GPUs typically contain dedicated video decode and encode acceleration engine(s) that are independent from other graphics and compute engines. In fact, some physical devices may support only video decode and/or video encode acceleration. Consequently, Vulkan Video adds video decode and encode queues to support these video operations.

Also, the field of video codecs is always changing. More advanced and domain-specific video coding tools make it easier to compress and decompress video, which leads to new codecs and codec extensions. So, Vulkan Video was designed to be flexible enough to support a wide range of existing and future codecs. It does this by including both universal "core" extensions that should be useful for all codecs and codec-specific extensions that are only useful for one codec type. Figure 2 depicts Vulkan Video extensions along with their status and relations.

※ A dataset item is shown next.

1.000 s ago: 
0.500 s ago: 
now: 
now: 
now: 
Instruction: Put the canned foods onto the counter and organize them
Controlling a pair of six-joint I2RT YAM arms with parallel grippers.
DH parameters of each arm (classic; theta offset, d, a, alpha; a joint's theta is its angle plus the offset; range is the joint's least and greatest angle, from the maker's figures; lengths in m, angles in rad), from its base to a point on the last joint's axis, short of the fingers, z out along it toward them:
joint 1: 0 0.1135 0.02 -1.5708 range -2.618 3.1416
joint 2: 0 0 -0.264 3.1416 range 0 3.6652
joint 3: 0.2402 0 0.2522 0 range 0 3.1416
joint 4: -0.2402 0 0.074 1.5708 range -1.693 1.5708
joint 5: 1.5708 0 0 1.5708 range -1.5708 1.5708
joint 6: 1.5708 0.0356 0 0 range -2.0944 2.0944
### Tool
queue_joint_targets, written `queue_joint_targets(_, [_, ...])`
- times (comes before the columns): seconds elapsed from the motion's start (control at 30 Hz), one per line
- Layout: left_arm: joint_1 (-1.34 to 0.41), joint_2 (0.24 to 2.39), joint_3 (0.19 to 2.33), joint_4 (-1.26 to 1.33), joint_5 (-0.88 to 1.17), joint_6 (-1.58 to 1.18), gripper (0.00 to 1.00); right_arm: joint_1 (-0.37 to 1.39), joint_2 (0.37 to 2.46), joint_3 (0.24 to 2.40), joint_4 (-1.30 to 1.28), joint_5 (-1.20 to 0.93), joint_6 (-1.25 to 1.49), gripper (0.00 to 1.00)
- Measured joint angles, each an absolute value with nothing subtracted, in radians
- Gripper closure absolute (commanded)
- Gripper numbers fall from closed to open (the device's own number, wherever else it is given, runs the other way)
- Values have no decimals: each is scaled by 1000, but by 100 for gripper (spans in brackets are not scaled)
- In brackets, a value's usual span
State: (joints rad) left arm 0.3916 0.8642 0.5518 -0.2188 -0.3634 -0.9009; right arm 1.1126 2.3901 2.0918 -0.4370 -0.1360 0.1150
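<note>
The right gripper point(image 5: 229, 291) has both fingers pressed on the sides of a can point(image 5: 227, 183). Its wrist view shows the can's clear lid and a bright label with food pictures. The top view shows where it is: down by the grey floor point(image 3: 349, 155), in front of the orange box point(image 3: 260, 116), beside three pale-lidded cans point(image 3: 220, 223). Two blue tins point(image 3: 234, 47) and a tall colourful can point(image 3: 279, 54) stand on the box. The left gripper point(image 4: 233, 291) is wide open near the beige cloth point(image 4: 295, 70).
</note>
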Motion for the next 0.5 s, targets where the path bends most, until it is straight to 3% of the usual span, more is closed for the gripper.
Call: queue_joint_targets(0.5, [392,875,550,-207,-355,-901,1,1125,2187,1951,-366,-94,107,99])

This release of Vulkan Video finalizes the following extensions:

VK_KHR_video_queue: common APIs for all video coding operations.
VK_KHR_video_decode_queue: common APIs for all video decode operations.
VK_KHR_video_decode_h264: H.264 decode-specific capabilities and parameters (promoted from EXT to KHR in this final release).
VK_KHR_video_decode_h265: H.265 decode-specific capabilities and parameters (promoted from EXT to KHR in this final release).

Collectively, the above extensions allow exposing H.264 and H.265 video decode acceleration through Vulkan.

The following encode-related extensions remain provisional and are expected to be finalized in 2023 along with new extensions to be introduced for VP9 decode and AV1 decode/encode operations:

VK_KHR_video_encode_queue: common APIs for all video encode operations.
VK_EXT_video_encode_h264: H.264 encode-specific capabilities and parameters.
VK_EXT_video_encode_h265: H.265 encode-specific capabilities and parameters.

As an example, a Vulkan Video implementation that only supports H.264 decoding would only expose support for the VK_KHR_video_queue, VK_KHR_video_decode_queue, and VK_KHR_video_decode_h264 extensions, and an application would use all three extensions together to perform H.264 decode operations on that target device.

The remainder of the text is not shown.